Task to complete:
Nothing but an exact copy is asked for: the lines in the material below from the one with "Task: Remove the" through the one with "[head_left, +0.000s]", pictures excluded.

*** Information shown Section Begins ***

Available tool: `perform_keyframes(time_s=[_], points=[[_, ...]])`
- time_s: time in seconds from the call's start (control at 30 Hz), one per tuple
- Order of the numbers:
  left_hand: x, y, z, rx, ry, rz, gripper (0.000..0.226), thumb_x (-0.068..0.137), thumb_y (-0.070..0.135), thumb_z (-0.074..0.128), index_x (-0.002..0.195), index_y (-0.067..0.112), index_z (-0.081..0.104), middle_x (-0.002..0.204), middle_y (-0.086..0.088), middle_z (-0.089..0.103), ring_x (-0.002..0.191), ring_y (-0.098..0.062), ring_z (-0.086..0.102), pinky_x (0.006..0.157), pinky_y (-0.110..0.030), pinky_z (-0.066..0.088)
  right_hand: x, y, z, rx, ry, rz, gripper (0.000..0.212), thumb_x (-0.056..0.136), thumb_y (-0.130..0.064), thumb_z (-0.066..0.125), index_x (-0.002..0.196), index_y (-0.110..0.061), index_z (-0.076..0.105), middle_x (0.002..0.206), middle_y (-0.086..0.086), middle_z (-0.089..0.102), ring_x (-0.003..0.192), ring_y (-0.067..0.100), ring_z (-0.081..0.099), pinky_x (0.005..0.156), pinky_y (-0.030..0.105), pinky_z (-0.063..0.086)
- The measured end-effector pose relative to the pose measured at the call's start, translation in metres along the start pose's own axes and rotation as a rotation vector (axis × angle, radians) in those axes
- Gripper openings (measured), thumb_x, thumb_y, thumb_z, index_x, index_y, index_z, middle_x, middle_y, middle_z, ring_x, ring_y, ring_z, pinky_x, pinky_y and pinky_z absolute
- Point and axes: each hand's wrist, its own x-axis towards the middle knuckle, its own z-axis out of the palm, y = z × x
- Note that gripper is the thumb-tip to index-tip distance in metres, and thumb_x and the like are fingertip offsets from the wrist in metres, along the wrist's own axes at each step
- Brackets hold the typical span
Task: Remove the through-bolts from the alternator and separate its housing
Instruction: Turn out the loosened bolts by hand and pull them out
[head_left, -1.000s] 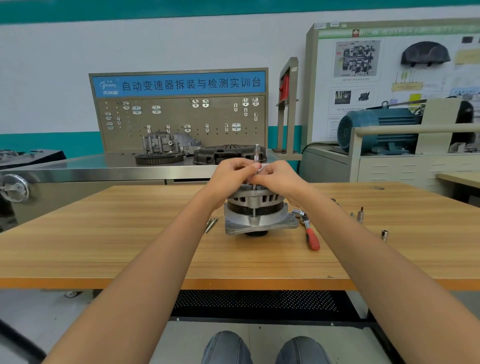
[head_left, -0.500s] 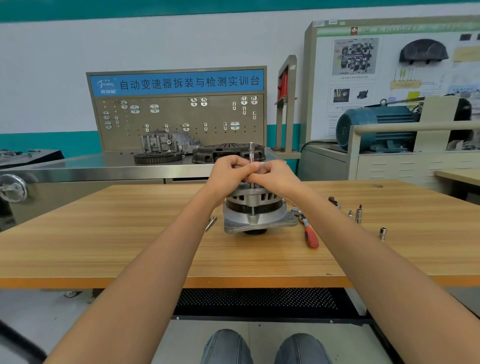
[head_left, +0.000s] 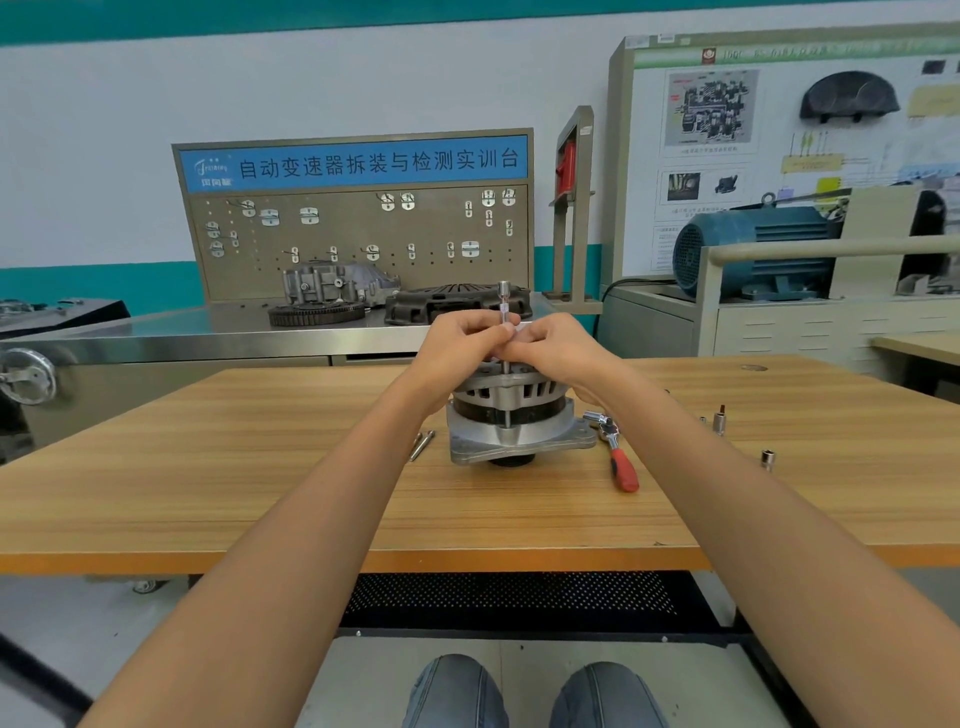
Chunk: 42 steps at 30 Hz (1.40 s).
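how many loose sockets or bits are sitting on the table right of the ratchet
2 clear ones: a bit holder standing beyond the ratchet, and a small socket nearer the edge. A tiny piece by the holder may be a third.

The room is brightly and evenly lit with soft, diffuse light, so the wooden table (head_left: 218, 499) carries only faint shadows, the darkest patch lying under the alternator (head_left: 511, 415). A pale sheen of glare runs along the front edge of the steel bench (head_left: 218, 340) behind. The wide-angle lens bows straight lines near the borders and stretches the forearms, and the poster board (head_left: 779, 130) at the right looks washed and soft, its small print unreadable
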Motion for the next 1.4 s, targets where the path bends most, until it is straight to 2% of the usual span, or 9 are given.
perform_keyframes(time_s=[0.13, 0.23, 0.3, 0.53, 0.77, 0.9, 1.1, 1.3, 1.4], points=[[0.000, 0.000, -0.001, 0.014, 0.008, -0.006, 0.018, 0.092, 0.011, 0.061, 0.106, 0.018, 0.069, 0.109, -0.001, 0.070, 0.106, -0.014, 0.064, 0.091, -0.025, 0.051, 0.000, -0.002, 0.002, -0.059, 0.023, 0.003, 0.035, 0.088, -0.021, 0.064, 0.104, 0.011, 0.065, 0.103, 0.023, 0.066, 0.068, 0.000, 0.056, 0.061, 0.015, 0.035], [0.000, 0.001, -0.001, 0.004, 0.001, -0.013, 0.014, 0.091, 0.013, 0.062, 0.096, 0.024, 0.069, 0.103, -0.001, 0.071, 0.104, -0.016, 0.065, 0.091, -0.027, 0.052, -0.001, -0.003, 0.002, -0.072, 0.019, 0.007, 0.031, 0.089, -0.021, 0.063, 0.092, 0.010, 0.065, 0.097, 0.029, 0.064, 0.080, 0.018, 0.064, 0.060, 0.016, 0.035], [0.001, 0.000, -0.002, -0.002, 0.003, -0.024, 0.013, 0.091, 0.014, 0.064, 0.094, 0.025, 0.069, 0.102, -0.003, 0.071, 0.102, -0.019, 0.066, 0.091, -0.030, 0.053, -0.002, -0.004, 0.003, -0.087, 0.014, 0.005, 0.020, 0.088, -0.022, 0.064, 0.086, -0.002, 0.065, 0.085, 0.026, 0.059, 0.084, 0.026, 0.062, 0.059, 0.018, 0.035], [0.003, -0.001, -0.004, -0.013, 0.007, -0.020, 0.012, 0.088, 0.014, 0.067, 0.085, 0.025, 0.071, 0.089, 0.000, 0.073, 0.091, -0.017, 0.067, 0.086, -0.030, 0.054, -0.001, -0.001, 0.005, -0.093, 0.057, -0.028, 0.023, 0.084, -0.021, 0.068, 0.068, -0.011, 0.056, 0.069, 0.000, 0.054, 0.064, 0.004, 0.050, 0.057, 0.016, 0.034], [0.005, 0.000, -0.003, 0.027, 0.053, -0.025, 0.006, 0.085, 0.013, 0.071, 0.082, 0.018, 0.069, 0.080, 0.001, 0.070, 0.079, -0.011, 0.066, 0.072, -0.021, 0.055, -0.001, -0.002, -0.002, -0.060, -0.019, 0.010, 0.013, 0.085, -0.030, 0.060, 0.083, -0.017, 0.059, 0.076, -0.002, 0.056, 0.072, 0.009, 0.052, 0.063, 0.023, 0.038], [0.006, 0.000, -0.002, 0.023, 0.064, -0.037, 0.013, 0.082, 0.017, 0.075, 0.074, 0.016, 0.064, 0.068, 0.005, 0.065, 0.060, -0.001, 0.061, 0.058, -0.014, 0.050, 0.003, -0.007, -0.004, 0.059, 0.008, 0.077, 0.037, 0.086, -0.044, 0.054, 0.104, -0.012, 0.053, 0.084, -0.003, 0.046, 0.074, 0.011, 0.043, 0.069, 0.029, 0.036], [0.007, 0.001, 0.002, 0.035, 0.047, -0.052, 0.012, 0.086, 0.009, 0.068, 0.077, 0.010, 0.060, 0.061, 0.002, 0.057, 0.059, -0.007, 0.057, 0.054, -0.015, 0.050, 0.013, -0.028, 0.006, -0.092, 0.240, -0.165, 0.032, 0.080, -0.042, 0.071, 0.077, -0.021, 0.047, 0.074, -0.006, 0.049, 0.071, 0.007, 0.049, 0.064, 0.024, 0.043], [0.007, 0.000, 0.003, 0.039, 0.070, -0.066, 0.023, 0.085, 0.008, 0.067, 0.071, 0.015, 0.051, 0.059, 0.004, 0.048, 0.044, 0.002, 0.049, 0.045, -0.011, 0.043, 0.017, -0.034, 0.013, -0.229, 0.377, -0.197, 0.039, 0.083, -0.033, 0.070, 0.062, -0.021, 0.041, 0.066, -0.007, 0.044, 0.067, 0.009, 0.045, 0.068, 0.029, 0.042], [0.006, 0.000, 0.004, 0.122, 0.070, -0.056, 0.008, 0.087, 0.010, 0.061, 0.083, 0.010, 0.054, 0.064, 0.003, 0.048, 0.051, -0.003, 0.046, 0.045, -0.013, 0.040, 0.012, -0.030, 0.017, -0.240, 0.399, -0.271, 0.040, 0.087, -0.031, 0.065, 0.058, -0.016, 0.042, 0.057, -0.004, 0.041, 0.059, 0.013, 0.043, 0.064, 0.034, 0.040]])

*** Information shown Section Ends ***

Expected answer:
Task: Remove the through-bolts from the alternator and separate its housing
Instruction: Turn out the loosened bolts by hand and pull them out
[head_left, -1.000s] 
[head_left, -0.500s] 
[head_left, +0.000s] 

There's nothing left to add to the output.